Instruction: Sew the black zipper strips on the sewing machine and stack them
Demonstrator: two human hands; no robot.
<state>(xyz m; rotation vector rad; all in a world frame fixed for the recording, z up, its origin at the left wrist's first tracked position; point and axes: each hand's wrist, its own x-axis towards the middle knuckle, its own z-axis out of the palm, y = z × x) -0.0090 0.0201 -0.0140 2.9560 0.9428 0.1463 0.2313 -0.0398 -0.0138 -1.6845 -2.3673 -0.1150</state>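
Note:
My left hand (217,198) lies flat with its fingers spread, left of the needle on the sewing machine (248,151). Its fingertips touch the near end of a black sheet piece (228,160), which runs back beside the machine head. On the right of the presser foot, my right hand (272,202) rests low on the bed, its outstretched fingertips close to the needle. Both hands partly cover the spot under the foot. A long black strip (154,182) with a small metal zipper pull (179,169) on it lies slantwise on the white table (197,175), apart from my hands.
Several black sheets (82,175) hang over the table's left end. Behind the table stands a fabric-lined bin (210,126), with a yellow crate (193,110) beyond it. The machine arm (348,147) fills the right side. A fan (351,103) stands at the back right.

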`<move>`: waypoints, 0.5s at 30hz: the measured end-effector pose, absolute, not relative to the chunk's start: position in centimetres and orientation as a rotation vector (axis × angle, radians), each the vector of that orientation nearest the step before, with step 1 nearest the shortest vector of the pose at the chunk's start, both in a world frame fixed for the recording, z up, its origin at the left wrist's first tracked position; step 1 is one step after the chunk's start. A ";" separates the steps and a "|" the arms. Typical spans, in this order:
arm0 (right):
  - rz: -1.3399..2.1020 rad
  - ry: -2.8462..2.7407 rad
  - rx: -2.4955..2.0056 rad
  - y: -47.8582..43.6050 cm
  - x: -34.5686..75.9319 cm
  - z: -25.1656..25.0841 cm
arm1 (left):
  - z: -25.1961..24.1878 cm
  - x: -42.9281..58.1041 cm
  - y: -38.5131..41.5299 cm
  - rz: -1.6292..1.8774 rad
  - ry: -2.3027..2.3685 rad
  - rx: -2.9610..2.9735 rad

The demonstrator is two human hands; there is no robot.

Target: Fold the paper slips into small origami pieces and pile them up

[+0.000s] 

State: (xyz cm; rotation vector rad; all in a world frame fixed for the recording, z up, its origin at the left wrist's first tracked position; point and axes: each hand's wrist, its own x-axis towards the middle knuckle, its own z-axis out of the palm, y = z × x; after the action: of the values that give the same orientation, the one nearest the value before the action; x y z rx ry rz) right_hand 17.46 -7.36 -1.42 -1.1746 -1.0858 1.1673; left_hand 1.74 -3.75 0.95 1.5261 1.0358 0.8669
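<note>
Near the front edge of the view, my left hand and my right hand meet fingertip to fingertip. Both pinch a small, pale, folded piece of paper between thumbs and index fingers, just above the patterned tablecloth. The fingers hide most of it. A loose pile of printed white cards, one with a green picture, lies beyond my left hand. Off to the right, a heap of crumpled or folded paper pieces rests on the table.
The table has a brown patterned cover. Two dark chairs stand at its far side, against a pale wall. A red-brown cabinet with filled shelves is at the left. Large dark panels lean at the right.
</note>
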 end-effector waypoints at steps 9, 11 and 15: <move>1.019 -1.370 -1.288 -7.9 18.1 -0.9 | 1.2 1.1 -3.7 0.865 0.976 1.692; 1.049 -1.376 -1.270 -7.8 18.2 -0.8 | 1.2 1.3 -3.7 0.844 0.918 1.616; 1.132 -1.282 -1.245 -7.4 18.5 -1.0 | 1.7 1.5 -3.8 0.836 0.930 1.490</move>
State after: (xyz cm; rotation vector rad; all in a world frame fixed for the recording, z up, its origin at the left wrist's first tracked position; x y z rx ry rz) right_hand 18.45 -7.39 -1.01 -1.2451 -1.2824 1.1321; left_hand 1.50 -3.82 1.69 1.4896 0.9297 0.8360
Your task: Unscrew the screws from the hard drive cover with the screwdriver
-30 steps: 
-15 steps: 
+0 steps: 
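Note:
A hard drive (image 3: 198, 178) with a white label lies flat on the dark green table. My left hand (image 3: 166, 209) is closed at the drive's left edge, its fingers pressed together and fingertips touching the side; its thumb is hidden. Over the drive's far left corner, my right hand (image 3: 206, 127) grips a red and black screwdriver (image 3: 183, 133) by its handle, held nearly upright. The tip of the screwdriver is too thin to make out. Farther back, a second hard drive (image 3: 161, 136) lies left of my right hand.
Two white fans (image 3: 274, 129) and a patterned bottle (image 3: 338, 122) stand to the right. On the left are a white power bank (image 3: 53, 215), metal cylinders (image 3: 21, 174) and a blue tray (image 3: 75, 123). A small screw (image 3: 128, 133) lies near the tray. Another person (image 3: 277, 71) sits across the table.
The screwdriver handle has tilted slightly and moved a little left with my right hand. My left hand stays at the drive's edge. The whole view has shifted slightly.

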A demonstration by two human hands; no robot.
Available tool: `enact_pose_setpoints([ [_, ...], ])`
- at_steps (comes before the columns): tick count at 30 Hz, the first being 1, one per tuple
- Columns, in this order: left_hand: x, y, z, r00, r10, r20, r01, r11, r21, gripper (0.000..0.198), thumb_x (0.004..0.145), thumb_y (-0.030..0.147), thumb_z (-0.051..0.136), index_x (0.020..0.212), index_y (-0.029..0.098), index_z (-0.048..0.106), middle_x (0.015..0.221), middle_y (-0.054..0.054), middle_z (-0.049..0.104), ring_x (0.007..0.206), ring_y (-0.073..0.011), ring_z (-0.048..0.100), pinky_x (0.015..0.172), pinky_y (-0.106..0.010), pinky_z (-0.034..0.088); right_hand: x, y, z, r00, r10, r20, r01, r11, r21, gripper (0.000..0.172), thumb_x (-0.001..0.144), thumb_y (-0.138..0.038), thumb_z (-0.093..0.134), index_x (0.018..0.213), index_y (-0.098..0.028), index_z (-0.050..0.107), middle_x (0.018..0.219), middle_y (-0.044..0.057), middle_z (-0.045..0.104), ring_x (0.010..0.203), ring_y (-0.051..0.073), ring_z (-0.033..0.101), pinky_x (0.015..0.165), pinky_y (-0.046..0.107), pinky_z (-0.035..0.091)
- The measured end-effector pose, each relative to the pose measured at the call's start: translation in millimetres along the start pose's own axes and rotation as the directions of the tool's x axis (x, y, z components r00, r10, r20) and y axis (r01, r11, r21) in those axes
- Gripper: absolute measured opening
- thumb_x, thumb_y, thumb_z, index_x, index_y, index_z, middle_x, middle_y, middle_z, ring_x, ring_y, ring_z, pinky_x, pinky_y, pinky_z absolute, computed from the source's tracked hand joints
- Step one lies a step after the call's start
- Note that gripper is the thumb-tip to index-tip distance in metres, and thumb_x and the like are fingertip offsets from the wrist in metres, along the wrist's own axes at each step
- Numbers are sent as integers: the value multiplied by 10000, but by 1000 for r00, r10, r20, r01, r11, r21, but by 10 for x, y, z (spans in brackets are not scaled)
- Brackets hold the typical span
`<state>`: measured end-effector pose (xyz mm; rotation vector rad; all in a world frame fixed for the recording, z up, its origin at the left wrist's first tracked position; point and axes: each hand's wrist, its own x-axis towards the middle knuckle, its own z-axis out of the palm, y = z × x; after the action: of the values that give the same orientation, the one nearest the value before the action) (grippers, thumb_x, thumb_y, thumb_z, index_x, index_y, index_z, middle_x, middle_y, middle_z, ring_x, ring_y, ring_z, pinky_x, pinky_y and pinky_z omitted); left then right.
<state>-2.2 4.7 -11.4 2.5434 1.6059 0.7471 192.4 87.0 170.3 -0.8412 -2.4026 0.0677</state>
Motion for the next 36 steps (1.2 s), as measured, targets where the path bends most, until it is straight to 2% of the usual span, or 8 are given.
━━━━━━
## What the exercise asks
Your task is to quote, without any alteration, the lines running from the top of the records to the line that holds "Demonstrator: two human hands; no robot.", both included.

## The answer
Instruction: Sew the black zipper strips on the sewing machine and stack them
Demonstrator: two human hands; no robot.

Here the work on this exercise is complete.